Why Dynamic Programming and When Recursion Alone Fails in DSA Typescript - Performance Analysis
We want to see why simple recursion can be slow for some problems and how dynamic programming helps speed things up.
How does the number of repeated calculations affect the time it takes?
Analyze the time complexity of this recursive Fibonacci function.
function fib(n: number): number {
if (n <= 1) return n;
return fib(n - 1) + fib(n - 2);
}
This code calculates the nth Fibonacci number using simple recursion without storing results.
Look at what repeats in this code.
- Primary operation: Calling fib recursively twice for each number above 1.
- How many times: Many calls repeat the same fib values again and again, especially for smaller numbers.
As n grows, the number of calls grows very fast because each call makes two more calls.
| Input Size (n) | Approx. Operations |
|---|---|
| 10 | About 177 calls |
| 20 | Over 21,000 calls |
| 30 | More than 2 million calls |
Pattern observation: The calls roughly double with each increase in n, causing very fast growth.
Time Complexity: O(2^n)
This means the time needed doubles with each step up in n, making it very slow for large inputs.
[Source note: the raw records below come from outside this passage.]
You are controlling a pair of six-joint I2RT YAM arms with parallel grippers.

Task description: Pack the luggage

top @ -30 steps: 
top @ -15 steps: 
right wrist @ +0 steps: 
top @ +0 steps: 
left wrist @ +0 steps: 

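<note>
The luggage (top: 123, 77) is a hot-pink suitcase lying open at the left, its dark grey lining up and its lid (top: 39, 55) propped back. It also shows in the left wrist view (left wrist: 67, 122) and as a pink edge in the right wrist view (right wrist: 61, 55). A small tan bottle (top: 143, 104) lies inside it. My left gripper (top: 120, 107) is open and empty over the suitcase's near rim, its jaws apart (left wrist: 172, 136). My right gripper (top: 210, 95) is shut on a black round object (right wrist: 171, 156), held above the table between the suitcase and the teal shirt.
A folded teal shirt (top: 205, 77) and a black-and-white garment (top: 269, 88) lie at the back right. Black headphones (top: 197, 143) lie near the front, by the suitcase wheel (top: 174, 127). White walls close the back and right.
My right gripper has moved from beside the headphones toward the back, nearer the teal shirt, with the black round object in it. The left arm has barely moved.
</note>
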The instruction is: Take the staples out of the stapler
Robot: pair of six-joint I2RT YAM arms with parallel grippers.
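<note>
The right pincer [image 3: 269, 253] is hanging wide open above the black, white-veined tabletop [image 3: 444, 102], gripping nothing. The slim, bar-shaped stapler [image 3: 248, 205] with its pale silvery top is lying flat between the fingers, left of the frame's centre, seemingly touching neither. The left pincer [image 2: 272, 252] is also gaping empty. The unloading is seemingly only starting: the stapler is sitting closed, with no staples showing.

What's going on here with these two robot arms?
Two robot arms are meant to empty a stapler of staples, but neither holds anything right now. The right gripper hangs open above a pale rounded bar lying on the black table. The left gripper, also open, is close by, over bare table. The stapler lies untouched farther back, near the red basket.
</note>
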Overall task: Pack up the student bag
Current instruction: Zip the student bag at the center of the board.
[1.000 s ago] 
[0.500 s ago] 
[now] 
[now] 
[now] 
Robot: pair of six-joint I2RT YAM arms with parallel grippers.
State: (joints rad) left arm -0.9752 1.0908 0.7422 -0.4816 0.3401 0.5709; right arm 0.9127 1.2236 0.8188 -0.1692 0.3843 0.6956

[X] Wrong: "Recursion always solves problems efficiently because it breaks them down."
[OK] Correct: Without remembering past results, recursion repeats the same work many times, causing slow performance.
Understanding when recursion alone is slow and how dynamic programming improves it shows your skill in writing efficient code for real problems.
"What if we add a memory to store results (memoization)? How would the time complexity change?"